The U.S. market has become more expensive over the past year. While valuations are more reasonable if one excludes the large “tech” stocks that have led markets, they still sit above historical averages. That may have bigger implications over the longer-term than it does for the rest of the year. Meanwhile, our confidence in the sustainability of a bull market is usually highest when gains are driven by a broad range of stocks and sectors. But that hasn’t exactly been the case this year, though there is always the possibility that market leadership could broaden, or shift to other sectors. We don’t view investor sentiment as overly optimistic yet, which can often be the case near market peaks, but it is more positive than it was a year ago, suggesting there is growing risk of some investor complacency. Most importantly, the risk of recession remains above average based on various factors we monitor. As a result, we believe the range of possibilities for equities is wider than normal despite the market strength to date.

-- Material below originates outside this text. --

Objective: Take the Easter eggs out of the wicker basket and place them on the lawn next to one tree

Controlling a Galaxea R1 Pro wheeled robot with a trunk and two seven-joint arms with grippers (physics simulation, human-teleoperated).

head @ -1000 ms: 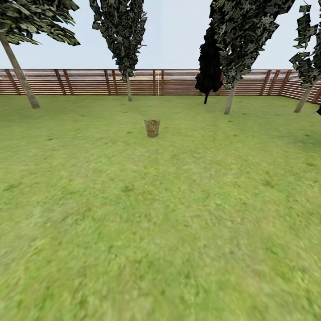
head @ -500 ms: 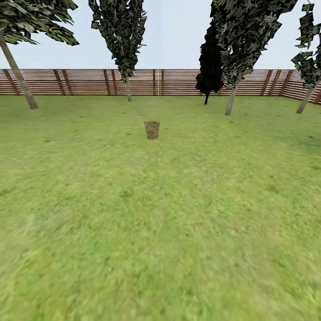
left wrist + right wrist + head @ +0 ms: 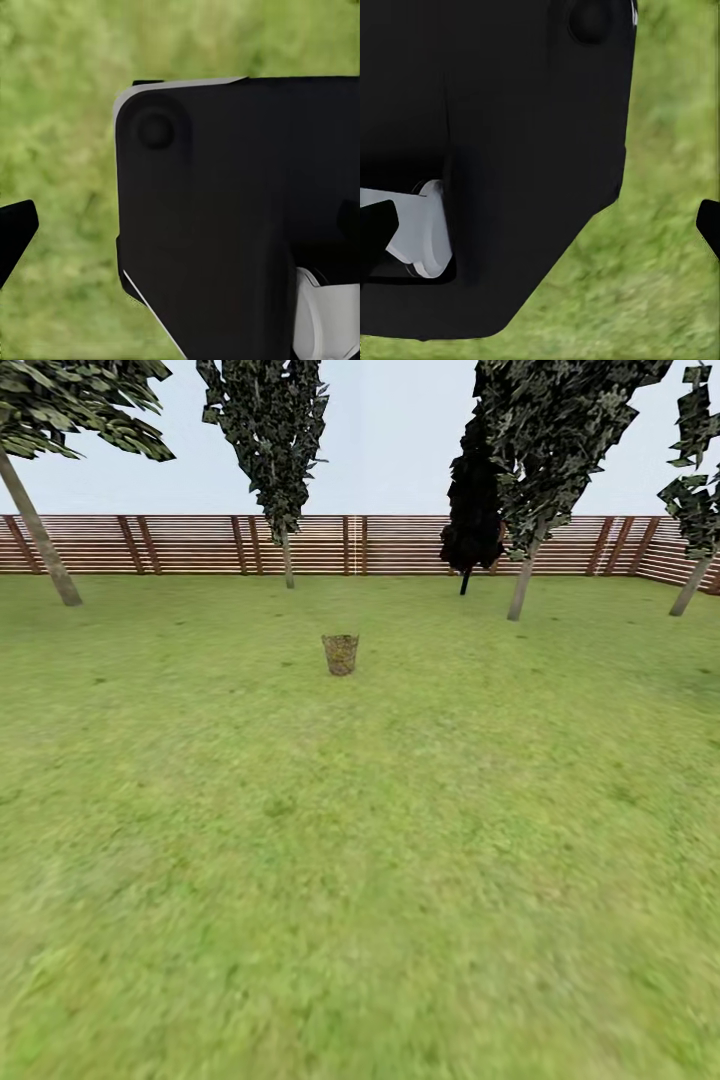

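We are seeing no readable text, label, brand, number or sign anywhere in these views.

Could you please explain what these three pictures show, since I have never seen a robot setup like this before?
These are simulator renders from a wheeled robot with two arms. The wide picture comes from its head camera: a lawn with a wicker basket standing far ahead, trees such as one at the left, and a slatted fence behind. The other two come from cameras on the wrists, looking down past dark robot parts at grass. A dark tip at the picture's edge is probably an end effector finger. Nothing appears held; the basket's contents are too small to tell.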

Outside the U.S., and “tech” in particular, equity markets sit at valuation levels that are more balanced, reflecting some of the economic headwinds that exist in parts of the world. On the fixed income front, yields remain attractive in our view, and higher quality bond exposure can act as a stabilizer in portfolios in the event equity market volatility returns. Overall, our approach to managing portfolios remains a bit more cautious at this time given the range of potential outcomes. We remain committed to regular rebalancing to mitigate the risk of overexposure to any one market or sector’s idiosyncrasies.
Wealth Management
I always have clients approaching retirement. Our firm has published a retirement checklist. For government benefits – CPP and OAS, it’s a good idea to set up a Service Canada account – this account will provide you with details on your entitlement. CPP is contributory so if you didn’t pay into it for most of your working adult years, you will not be eligible for 100% of benefits. Everybody’s situation is unique and by and large it makes sense to defer CPP to age 65 or you take a lifetime reduction in your benefit.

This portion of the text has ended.